400-x Actuator

Model 400-X High Force, High Fidelity Feedback Servo-Based Control Loader

Professional Feedback Control Loading for Certified and Advanced Training Devices

The 400‑X Control Loader is a servo‑based feedback control loading system engineered for professional and certified flight simulation environments. It is designed to deliver high‑fidelity, repeatable force feel for flight controls used in full‑flight simulators, advanced training devices, and research platforms.

Developed for demanding simulator applications, the 400‑X supports FAA Level D full‑flight simulator architectures, as well as FFS, CPT, FTD, and AATD configurations when integrated into qualified systems.
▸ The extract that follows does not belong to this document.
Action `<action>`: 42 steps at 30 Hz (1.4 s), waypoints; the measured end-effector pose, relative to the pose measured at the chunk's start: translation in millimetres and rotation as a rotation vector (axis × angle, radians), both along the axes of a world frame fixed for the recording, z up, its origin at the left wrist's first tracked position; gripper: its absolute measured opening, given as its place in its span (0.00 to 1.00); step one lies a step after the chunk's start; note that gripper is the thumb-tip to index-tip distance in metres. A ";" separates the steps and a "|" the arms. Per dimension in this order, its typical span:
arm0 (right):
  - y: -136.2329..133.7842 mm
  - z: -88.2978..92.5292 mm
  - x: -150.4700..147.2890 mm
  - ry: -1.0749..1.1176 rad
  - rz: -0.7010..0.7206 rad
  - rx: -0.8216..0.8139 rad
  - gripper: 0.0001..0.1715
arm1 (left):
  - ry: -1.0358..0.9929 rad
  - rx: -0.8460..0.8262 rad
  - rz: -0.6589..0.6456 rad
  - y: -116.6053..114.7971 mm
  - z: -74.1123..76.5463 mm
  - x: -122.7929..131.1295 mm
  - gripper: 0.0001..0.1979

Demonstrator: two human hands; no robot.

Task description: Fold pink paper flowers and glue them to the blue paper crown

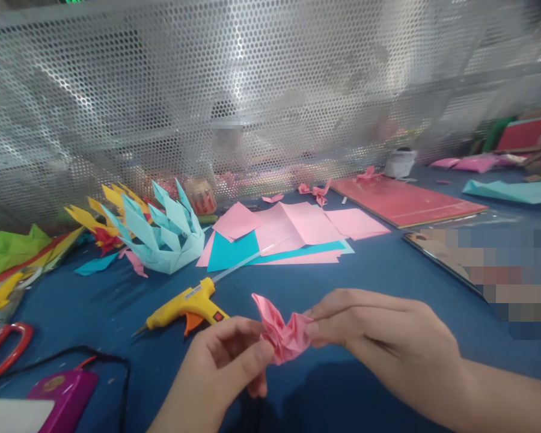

Its all‑electric, servo‑driven design provides precise force response, low latency, and long‑term operational reliability without the maintenance burden of hydraulic control loading systems.

Servos & Simulation engineers the 400‑X for environments where control feel accuracyrepeatability, and lifecycle support are critical to training validity and regulatory evaluation.

Standard Specifications for 400-X Systems include:

  • Force at Pushrod is 1000 Lbs max, 500 Lbs continuous (others available)
  • Velocity at Pushrod is 25 in/sec
  • Actuator Stroke is 5 in max, 4 in usable (others available)
  • Actuator Bandwidth is 100Hz or greater
  • Iteration Rate is 4000Hz or better
  • Latency (Ethernet) is less that 1ms
  • Analog to Digital Converter is 16-bit high speed with a conversion time 3us
  • Digital to Analog Converter is 16-bit high speed with a settling time 0us, conversion time of 1.04us

What the 400‑X Control Loader Is Used For

The 400‑X is used to replicate aircraft‑specific control forces in professional simulation systems, enabling realistic pilot interaction with flight controls during training, evaluation, and research.

The system can be configured to support:

  • Yokes
  • Cyclic controls
  • Pedals
  • Collectives
  • Throttles
  • Custom control mechanisms for fixed‑wing and rotary‑wing aircraft

By applying accurate force gradients, breakout forces, friction modeling, and dynamic response, the 400‑X allows simulator operators to meet the control loading performance expectations required in certified training environments. Its servo‑based architecture enables precise tuning and long‑term consistency, making it well suited for simulators that must remain in service for decades.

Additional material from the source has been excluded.